In 1998 Claude P. Toze, a citizen of Benin, met Mathias Eguko, a Nigerian member of the Church living in the capital of Cotonou. Eguko shared with Toze the missionary discussions and a copy of the Book of Mormon in French. Sacrament meetings were first held at Eguko's home and later at the home of Bryan Ermatinger, an employee of the United States Embassy. In the meantime, war erupted in the Democratic Republic of the Congo in August 1998 and all non-Congolese missionaries were evacuated from that country. Among the evacuated was a missionary couple, Normand and Sharon Langevin. They were re-assigned to neighboring Benin for one month in September 1998. It was here that the Langevins taught the final discussions to and baptized Claude P. Toze on 4 October 1998. Toze was the first citizen of Benin to be baptized.

The First Presidency and Quorum of the Twelve assigned Benin to the Ivory Coast Abidjan Mission on 21 January 1999. Demoine A. and Joyce Findlay were the first of several missionary couples assigned to support Church members in both Togo and Benin and work for legalization of the Church in those two countries. They lived in Togo and periodically visited Benin.

On 23 January 2001, Verne and Kathleen Davis become the first missionary couple assigned to live in Benin full time. They continued the work begun previously by the Findlays to gain legalization of the Church in Benin, and they also gave support to Church members meeting in the capital of Cotonou.

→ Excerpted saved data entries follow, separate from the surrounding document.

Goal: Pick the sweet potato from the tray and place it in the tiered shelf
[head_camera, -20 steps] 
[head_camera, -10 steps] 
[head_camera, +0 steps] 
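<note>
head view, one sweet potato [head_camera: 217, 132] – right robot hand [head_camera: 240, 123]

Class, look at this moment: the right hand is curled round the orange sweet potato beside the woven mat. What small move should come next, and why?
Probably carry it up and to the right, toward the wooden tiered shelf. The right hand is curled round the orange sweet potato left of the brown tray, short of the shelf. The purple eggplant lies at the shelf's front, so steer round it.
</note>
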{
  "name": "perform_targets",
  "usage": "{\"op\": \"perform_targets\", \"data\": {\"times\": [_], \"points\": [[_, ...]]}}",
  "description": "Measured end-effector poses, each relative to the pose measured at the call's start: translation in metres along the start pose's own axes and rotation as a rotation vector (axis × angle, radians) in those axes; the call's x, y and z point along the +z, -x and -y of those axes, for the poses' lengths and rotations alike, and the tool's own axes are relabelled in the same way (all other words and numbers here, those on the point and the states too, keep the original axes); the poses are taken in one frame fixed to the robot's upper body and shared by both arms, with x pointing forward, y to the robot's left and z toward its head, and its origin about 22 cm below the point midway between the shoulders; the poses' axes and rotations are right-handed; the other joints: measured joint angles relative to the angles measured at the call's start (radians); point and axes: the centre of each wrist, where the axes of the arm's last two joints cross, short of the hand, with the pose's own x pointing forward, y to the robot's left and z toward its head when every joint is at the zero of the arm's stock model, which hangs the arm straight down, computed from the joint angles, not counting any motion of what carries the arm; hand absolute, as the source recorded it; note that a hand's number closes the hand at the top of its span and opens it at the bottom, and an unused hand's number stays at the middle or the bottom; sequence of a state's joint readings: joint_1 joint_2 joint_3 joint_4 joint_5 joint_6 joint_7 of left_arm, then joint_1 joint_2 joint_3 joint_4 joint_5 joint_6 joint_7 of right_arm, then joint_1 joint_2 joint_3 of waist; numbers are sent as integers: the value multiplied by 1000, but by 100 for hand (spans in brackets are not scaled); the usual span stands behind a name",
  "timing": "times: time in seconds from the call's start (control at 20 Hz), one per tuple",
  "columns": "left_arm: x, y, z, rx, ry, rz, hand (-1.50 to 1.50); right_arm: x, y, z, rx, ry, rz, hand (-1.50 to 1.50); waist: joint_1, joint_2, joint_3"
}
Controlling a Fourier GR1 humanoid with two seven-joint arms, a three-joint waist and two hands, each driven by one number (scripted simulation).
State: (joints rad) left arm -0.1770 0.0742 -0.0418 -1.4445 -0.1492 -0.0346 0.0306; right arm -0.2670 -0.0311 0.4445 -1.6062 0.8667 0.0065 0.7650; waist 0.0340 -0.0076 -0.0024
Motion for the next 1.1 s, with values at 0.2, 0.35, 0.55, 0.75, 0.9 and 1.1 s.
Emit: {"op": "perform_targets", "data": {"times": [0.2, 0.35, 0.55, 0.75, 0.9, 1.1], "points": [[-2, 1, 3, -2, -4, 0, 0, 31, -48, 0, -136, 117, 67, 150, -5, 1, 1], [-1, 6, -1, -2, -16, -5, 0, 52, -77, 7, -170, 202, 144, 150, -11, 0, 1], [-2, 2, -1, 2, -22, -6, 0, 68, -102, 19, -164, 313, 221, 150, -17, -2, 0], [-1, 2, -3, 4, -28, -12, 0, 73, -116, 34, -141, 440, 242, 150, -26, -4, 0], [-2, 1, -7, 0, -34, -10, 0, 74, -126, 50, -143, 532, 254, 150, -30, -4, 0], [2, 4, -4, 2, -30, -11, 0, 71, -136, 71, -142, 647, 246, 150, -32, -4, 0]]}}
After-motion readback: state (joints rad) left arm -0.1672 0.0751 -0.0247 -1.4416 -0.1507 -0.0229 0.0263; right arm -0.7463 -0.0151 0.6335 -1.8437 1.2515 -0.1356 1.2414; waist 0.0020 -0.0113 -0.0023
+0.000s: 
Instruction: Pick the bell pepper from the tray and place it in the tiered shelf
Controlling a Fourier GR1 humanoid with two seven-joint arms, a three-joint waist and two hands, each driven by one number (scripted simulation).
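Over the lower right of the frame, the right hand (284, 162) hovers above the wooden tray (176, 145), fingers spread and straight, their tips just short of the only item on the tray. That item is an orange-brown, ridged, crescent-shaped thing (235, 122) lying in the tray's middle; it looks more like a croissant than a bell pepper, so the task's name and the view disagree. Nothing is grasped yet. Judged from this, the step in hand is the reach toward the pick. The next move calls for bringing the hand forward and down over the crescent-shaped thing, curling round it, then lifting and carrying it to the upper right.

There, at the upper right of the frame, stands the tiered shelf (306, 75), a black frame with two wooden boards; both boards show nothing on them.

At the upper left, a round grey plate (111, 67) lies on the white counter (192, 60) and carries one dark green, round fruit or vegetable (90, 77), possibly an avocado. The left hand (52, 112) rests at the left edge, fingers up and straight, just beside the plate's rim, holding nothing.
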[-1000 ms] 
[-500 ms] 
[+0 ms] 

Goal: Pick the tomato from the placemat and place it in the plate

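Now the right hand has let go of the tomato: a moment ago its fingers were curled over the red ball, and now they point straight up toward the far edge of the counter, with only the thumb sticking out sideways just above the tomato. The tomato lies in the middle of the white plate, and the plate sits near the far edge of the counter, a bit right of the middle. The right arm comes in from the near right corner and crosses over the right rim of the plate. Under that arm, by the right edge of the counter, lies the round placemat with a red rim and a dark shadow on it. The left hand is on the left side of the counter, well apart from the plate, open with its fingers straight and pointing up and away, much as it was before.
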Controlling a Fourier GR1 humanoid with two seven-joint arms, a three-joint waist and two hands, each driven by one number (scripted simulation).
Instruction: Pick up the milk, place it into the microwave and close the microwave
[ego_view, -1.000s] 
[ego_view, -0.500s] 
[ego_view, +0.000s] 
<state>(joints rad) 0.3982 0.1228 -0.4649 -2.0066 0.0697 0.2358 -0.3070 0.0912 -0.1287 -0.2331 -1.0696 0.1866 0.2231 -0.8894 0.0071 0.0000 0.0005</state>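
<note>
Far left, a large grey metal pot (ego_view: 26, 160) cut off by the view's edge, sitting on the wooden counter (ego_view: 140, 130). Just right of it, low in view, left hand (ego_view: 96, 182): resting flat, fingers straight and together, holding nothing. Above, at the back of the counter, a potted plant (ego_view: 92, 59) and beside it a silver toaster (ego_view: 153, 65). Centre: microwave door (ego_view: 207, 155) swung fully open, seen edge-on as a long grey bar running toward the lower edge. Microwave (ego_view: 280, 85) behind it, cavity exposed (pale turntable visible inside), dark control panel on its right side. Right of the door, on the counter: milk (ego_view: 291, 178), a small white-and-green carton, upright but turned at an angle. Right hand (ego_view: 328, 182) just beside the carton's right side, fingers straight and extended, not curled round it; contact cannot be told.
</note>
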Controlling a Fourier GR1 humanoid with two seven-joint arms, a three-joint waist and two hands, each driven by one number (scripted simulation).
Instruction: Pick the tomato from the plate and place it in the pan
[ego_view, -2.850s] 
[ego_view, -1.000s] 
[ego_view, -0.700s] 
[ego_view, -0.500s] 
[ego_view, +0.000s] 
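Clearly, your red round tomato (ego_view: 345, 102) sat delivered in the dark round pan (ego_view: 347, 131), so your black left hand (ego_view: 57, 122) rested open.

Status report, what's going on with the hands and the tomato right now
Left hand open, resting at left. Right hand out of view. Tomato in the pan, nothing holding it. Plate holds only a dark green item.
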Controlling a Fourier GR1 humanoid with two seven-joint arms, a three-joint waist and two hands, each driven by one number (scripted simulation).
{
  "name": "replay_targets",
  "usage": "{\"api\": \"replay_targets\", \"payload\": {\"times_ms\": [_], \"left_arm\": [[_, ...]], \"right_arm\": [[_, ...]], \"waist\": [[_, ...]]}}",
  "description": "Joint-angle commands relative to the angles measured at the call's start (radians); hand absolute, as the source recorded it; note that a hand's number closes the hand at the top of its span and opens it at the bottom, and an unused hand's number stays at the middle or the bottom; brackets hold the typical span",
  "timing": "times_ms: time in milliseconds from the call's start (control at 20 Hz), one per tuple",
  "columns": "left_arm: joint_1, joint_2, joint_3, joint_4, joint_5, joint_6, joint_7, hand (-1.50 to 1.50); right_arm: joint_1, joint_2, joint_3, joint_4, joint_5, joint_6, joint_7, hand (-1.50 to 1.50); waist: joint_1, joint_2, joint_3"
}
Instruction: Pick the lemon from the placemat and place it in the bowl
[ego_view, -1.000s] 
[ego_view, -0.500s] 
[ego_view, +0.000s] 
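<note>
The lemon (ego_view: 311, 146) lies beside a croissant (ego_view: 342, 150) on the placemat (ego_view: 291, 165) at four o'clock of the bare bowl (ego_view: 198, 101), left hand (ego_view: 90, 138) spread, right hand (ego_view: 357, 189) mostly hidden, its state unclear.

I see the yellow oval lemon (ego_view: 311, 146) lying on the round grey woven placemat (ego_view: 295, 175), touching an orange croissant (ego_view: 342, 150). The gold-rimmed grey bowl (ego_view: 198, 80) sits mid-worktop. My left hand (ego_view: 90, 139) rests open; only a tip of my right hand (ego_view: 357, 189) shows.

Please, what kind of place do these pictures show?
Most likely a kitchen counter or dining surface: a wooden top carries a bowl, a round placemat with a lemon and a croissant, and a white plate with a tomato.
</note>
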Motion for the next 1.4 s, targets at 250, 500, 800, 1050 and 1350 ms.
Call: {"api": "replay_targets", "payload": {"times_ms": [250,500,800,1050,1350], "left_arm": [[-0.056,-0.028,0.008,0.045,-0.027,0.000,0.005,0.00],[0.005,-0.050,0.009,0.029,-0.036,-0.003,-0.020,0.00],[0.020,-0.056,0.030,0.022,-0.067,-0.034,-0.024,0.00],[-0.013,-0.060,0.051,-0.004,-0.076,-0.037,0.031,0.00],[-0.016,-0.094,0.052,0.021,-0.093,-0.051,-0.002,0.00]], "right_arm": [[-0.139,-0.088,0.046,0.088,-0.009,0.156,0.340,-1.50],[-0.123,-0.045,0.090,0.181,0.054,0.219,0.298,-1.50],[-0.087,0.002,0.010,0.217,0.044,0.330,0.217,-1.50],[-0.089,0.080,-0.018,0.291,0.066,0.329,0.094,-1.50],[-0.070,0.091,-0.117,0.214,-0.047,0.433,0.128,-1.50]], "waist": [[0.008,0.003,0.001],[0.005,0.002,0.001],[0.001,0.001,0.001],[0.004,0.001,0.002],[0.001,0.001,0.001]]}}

The BYU Singers toured Benin in May 2001 and were so impressed with the members that they donated blue ties and blue dresses to be worn when legal recognition came. On 7 March 2003, after years of working with government officials, the Church finally received legal recognition. That Sunday the blue ties and dresses were worn in celebration. The following month four young missionaries, Reid Schellhous, Brandon J. Smith, Jean-Boscoh Kouassi, and Ambroise Gbahouo, were assigned to Benin.

Reorganized from the Ivory Coast Abidjan Mission to the Ghana Cape Coast Mission on 1 July 2005.

Sources: Ivory Coast Abidjan Mission, Manuscript history and historical reports, Church Archives; "Sunday School Group in Benin Prepares Way for Legal Status," Church News, 31 May 2003; "Ties, dresses help celebrate legal recognition," Church News, 21 June 2003; Claude P. Toze as told to Peggy Proctor, "First Member in Benin Africa," Meridian Magazine, 21 Dec 2003; Verne and Kathleen Davis, Telephone conversation, 7 May 2004.